▼▼▼

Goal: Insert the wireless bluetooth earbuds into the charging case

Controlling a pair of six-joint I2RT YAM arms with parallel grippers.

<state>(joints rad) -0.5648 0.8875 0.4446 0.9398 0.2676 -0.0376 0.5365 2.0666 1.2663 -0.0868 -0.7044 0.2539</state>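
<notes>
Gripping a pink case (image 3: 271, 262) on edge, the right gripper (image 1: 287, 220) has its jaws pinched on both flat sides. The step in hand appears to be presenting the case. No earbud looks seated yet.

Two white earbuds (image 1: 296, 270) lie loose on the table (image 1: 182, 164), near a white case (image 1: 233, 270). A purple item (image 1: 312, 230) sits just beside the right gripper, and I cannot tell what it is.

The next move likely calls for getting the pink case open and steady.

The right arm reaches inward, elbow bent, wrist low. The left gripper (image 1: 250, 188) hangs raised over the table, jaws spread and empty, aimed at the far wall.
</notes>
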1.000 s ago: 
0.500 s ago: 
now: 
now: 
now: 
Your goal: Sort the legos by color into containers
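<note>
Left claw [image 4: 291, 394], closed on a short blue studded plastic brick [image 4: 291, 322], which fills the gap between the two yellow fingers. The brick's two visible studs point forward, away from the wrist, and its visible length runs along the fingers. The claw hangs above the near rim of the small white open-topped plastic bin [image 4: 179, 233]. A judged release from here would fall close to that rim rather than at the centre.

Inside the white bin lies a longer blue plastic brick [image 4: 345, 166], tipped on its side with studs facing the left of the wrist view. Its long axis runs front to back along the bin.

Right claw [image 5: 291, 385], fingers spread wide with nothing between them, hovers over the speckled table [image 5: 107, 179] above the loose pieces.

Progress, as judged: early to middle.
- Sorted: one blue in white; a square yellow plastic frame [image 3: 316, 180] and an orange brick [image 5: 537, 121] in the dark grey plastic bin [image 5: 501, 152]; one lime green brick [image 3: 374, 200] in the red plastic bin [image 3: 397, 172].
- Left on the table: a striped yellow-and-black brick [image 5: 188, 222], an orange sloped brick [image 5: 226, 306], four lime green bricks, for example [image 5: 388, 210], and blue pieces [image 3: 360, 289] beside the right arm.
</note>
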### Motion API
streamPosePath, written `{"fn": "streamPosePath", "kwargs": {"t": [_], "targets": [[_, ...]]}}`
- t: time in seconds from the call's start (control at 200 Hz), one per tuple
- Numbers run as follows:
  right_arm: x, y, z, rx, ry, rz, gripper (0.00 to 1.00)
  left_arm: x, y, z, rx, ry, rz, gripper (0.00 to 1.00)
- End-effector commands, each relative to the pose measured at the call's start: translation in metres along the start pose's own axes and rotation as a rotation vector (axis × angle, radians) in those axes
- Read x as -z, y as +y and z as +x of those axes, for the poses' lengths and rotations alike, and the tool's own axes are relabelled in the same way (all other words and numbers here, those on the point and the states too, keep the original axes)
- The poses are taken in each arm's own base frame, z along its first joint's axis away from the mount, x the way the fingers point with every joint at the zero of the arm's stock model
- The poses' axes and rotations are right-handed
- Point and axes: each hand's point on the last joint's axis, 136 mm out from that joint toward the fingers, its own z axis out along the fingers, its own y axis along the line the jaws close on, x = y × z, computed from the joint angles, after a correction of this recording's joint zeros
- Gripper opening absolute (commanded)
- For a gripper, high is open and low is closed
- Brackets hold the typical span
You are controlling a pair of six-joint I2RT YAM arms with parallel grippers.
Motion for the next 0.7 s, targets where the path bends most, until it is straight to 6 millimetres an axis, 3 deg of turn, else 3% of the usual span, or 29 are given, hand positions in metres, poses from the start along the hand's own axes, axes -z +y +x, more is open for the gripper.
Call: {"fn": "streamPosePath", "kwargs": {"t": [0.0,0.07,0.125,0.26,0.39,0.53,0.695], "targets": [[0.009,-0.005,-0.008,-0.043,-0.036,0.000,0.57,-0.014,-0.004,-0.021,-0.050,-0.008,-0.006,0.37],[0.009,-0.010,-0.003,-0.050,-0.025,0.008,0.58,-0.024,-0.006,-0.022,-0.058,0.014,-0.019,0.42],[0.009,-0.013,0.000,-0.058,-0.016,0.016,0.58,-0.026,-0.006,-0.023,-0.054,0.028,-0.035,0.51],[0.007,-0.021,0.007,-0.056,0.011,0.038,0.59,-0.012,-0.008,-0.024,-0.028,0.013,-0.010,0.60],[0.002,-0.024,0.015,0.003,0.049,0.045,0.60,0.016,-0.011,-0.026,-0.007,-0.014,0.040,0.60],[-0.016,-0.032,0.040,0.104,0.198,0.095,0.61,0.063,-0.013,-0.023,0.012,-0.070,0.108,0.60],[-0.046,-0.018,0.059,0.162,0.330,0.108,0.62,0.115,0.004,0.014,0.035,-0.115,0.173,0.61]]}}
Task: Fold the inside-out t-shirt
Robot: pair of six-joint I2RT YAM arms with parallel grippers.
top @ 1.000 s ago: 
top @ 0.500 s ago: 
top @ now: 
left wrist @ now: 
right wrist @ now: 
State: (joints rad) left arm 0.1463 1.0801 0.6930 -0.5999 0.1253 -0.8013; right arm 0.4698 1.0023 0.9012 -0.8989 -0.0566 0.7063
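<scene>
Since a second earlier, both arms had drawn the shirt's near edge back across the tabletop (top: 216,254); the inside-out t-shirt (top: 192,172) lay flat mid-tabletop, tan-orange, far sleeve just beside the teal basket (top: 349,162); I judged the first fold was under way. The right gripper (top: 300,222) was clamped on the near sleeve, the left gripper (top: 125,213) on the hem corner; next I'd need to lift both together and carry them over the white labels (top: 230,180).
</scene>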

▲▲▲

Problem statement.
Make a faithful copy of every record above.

Task output.
Goal: Insert the wireless bluetooth earbuds into the charging case

Controlling a pair of six-joint I2RT YAM arms with parallel grippers.

<state>(joints rad) -0.5648 0.8875 0.4446 0.9398 0.2676 -0.0376 0.5365 2.0666 1.2663 -0.0868 -0.7044 0.2539</state>
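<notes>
Gripping a pink case (image 3: 271, 262) on edge, the right gripper (image 1: 287, 220) has its jaws pinched on both flat sides. The step in hand appears to be presenting the case. No earbud looks seated yet.

Two white earbuds (image 1: 296, 270) lie loose on the table (image 1: 182, 164), near a white case (image 1: 233, 270). A purple item (image 1: 312, 230) sits just beside the right gripper, and I cannot tell what it is.

The next move likely calls for getting the pink case open and steady.

The right arm reaches inward, elbow bent, wrist low. The left gripper (image 1: 250, 188) hangs raised over the table, jaws spread and empty, aimed at the far wall.
</notes>
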1.000 s ago: 
0.500 s ago: 
now: 
now: 
now: 
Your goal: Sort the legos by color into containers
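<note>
Left claw [image 4: 291, 394], closed on a short blue studded plastic brick [image 4: 291, 322], which fills the gap between the two yellow fingers. The brick's two visible studs point forward, away from the wrist, and its visible length runs along the fingers. The claw hangs above the near rim of the small white open-topped plastic bin [image 4: 179, 233]. A judged release from here would fall close to that rim rather than at the centre.

Inside the white bin lies a longer blue plastic brick [image 4: 345, 166], tipped on its side with studs facing the left of the wrist view. Its long axis runs front to back along the bin.

Right claw [image 5: 291, 385], fingers spread wide with nothing between them, hovers over the speckled table [image 5: 107, 179] above the loose pieces.

Progress, as judged: early to middle.
- Sorted: one blue in white; a square yellow plastic frame [image 3: 316, 180] and an orange brick [image 5: 537, 121] in the dark grey plastic bin [image 5: 501, 152]; one lime green brick [image 3: 374, 200] in the red plastic bin [image 3: 397, 172].
- Left on the table: a striped yellow-and-black brick [image 5: 188, 222], an orange sloped brick [image 5: 226, 306], four lime green bricks, for example [image 5: 388, 210], and blue pieces [image 3: 360, 289] beside the right arm.
</note>
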### Motion API
streamPosePath, written `{"fn": "streamPosePath", "kwargs": {"t": [_], "targets": [[_, ...]]}}`
- t: time in seconds from the call's start (control at 200 Hz), one per tuple
- Numbers run as follows:
  right_arm: x, y, z, rx, ry, rz, gripper (0.00 to 1.00)
  left_arm: x, y, z, rx, ry, rz, gripper (0.00 to 1.00)
- End-effector commands, each relative to the pose measured at the call's start: translation in metres along the start pose's own axes and rotation as a rotation vector (axis × angle, radians) in those axes
- Read x as -z, y as +y and z as +x of those axes, for the poses' lengths and rotations alike, and the tool's own axes are relabelled in the same way (all other words and numbers here, those on the point and the states too, keep the original axes)
- The poses are taken in each arm's own base frame, z along its first joint's axis away from the mount, x the way the fingers point with every joint at the zero of the arm's stock model
- The poses' axes and rotations are right-handed
- Point and axes: each hand's point on the last joint's axis, 136 mm out from that joint toward the fingers, its own z axis out along the fingers, its own y axis along the line the jaws close on, x = y × z, computed from the joint angles, after a correction of this recording's joint zeros
- Gripper opening absolute (commanded)
- For a gripper, high is open and low is closed
- Brackets hold the typical span
You are controlling a pair of six-joint I2RT YAM arms with parallel grippers.
Motion for the next 0.7 s, targets where the path bends most, until it is straight to 6 millimetres an axis, 3 deg of turn, else 3% of the usual span, or 29 are given, hand positions in metres, poses from the start along the hand's own axes, axes -z +y +x, more is open for the gripper.
Call: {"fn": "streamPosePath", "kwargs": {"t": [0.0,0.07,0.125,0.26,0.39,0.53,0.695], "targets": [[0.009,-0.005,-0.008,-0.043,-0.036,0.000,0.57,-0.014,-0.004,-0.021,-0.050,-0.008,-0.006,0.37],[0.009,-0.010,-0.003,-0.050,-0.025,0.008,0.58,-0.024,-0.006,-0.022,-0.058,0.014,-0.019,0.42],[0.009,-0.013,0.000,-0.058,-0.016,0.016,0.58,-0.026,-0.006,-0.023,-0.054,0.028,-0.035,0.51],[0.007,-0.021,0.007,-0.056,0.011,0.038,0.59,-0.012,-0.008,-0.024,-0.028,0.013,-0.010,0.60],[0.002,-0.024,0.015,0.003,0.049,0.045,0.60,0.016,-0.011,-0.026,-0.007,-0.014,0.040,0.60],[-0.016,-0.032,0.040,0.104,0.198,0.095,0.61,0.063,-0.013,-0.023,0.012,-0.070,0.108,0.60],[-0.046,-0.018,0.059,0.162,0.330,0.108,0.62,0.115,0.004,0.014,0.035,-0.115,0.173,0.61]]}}
Task: Fold the inside-out t-shirt
Robot: pair of six-joint I2RT YAM arms with parallel grippers.
top @ 1.000 s ago: 
top @ 0.500 s ago: 
top @ now: 
left wrist @ now: 
right wrist @ now: 
State: (joints rad) left arm 0.1463 1.0801 0.6930 -0.5999 0.1253 -0.8013; right arm 0.4698 1.0023 0.9012 -0.8989 -0.0566 0.7063
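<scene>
Since a second earlier, both arms had drawn the shirt's near edge back across the tabletop (top: 216,254); the inside-out t-shirt (top: 192,172) lay flat mid-tabletop, tan-orange, far sleeve just beside the teal basket (top: 349,162); I judged the first fold was under way. The right gripper (top: 300,222) was clamped on the near sleeve, the left gripper (top: 125,213) on the hem corner; next I'd need to lift both together and carry them over the white labels (top: 230,180).
</scene>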

The requested output has been given in full.